◆ SUPPLIED INFORMATION

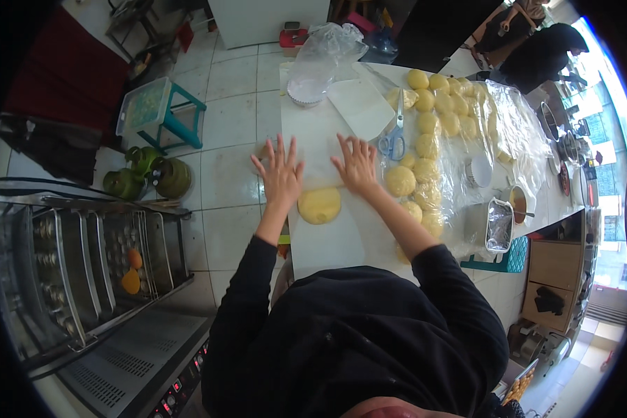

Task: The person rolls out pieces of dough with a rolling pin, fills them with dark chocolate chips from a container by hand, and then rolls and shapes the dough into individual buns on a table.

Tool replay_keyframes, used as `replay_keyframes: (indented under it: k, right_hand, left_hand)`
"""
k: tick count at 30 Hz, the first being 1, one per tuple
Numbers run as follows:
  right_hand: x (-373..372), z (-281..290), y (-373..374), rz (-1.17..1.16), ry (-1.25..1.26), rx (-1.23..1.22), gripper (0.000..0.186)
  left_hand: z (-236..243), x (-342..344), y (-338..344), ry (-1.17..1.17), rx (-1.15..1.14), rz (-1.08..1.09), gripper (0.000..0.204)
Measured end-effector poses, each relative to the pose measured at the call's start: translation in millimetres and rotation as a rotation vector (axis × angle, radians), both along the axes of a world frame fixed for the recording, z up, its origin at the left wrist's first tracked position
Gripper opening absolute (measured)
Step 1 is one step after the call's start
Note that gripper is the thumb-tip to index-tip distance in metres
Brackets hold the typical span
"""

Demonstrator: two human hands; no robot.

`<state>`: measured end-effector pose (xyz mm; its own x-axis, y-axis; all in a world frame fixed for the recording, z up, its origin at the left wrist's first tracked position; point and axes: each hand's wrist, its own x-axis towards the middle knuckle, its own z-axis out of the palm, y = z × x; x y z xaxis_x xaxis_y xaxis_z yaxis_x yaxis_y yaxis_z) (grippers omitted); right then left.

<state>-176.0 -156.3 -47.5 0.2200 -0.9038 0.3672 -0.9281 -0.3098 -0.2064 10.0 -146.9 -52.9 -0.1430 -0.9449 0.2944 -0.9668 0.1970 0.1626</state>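
My left hand [280, 173] is palm down over the white table [327, 247], its fingers stretched and spread. To its right, my right hand [357, 166] is also open, with spread fingers. A flattened yellow piece of dough [318, 207] lies on the table between my wrists, on the near side of the hands. A pale narrow band runs along the dough's far edge; whether it is a rod under my palms I cannot tell. Scissors with blue handles [392, 145] lie just right of my right hand. Beyond them sit rows of round dough balls [400, 181], partly under clear plastic sheet [519, 122].
A clear bag with paper cups [320, 63] and a white sheet [361, 110] lie at the far side. A foil-lined tin [499, 226] and a bowl [517, 200] stand right. Left are a metal rack [94, 272], gas cylinders [171, 177] and a teal stool [177, 115]. People stand upper right.
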Motion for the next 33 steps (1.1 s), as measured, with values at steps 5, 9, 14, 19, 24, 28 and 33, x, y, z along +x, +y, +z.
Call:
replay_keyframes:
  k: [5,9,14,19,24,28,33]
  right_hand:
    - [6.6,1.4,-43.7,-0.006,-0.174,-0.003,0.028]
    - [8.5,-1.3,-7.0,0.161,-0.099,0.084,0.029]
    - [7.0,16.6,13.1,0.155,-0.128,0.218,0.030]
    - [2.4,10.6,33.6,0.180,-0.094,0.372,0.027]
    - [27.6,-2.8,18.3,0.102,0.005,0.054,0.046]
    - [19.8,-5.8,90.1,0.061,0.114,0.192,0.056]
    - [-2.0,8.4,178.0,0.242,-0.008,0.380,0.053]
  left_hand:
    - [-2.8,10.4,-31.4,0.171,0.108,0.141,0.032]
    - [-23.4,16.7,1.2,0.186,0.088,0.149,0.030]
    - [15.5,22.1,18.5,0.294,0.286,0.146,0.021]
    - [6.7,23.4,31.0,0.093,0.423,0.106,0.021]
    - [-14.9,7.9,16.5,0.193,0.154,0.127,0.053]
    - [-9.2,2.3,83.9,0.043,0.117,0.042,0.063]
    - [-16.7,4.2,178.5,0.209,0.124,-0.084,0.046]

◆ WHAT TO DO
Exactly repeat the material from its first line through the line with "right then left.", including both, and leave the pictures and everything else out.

◆ REPLY
Task: The person rolls out pieces of dough with a rolling pin, fills them with dark chocolate chips from a container by hand, and then rolls and shapes the dough into individual buns on a table.

Tool replay_keyframes, used as `replay_keyframes: (indented under it: k, right_hand, left_hand)`
"""
k: tick count at 30 Hz, the first being 1, one per tuple
Numbers run as follows:
  right_hand: x (-373..372), z (-281..290), y (-373..374), rz (-1.17..1.16), ry (-1.25..1.26), rx (-1.23..1.22), gripper (0.000..0.186)
  left_hand: z (-236..243), x (-342..344), y (-338..344), ry (-1.17..1.17), rx (-1.15..1.14), rz (-1.08..1.09), gripper (0.000..0.204)
Measured end-effector poses, each relative to the pose measured at the call's start: translation in millimetres and rotation as a rotation vector (axis × angle, radians), both along the axes of a world frame fixed for the recording, z up, its origin at the left wrist's first tracked position
Gripper opening absolute (measured)
Step 1 is one step after the call's start
Note that gripper is the thumb-tip to index-tip distance in metres
Brackets hold the typical span
"""

Demonstrator: two human hands; no robot.

`<state>`: measured end-effector pose (xyz mm; its own x-axis, y-axis; all in a world frame fixed for the recording, z up, its origin at the left wrist's first tracked position; point and axes: each hand's wrist, its own x-axis towards the middle knuckle, its own z-axis out of the palm, y = z × x; x y z xaxis_x xaxis_y xaxis_z yaxis_x yaxis_y yaxis_z) (grippers omitted); right then left.

Nothing else is part of this output.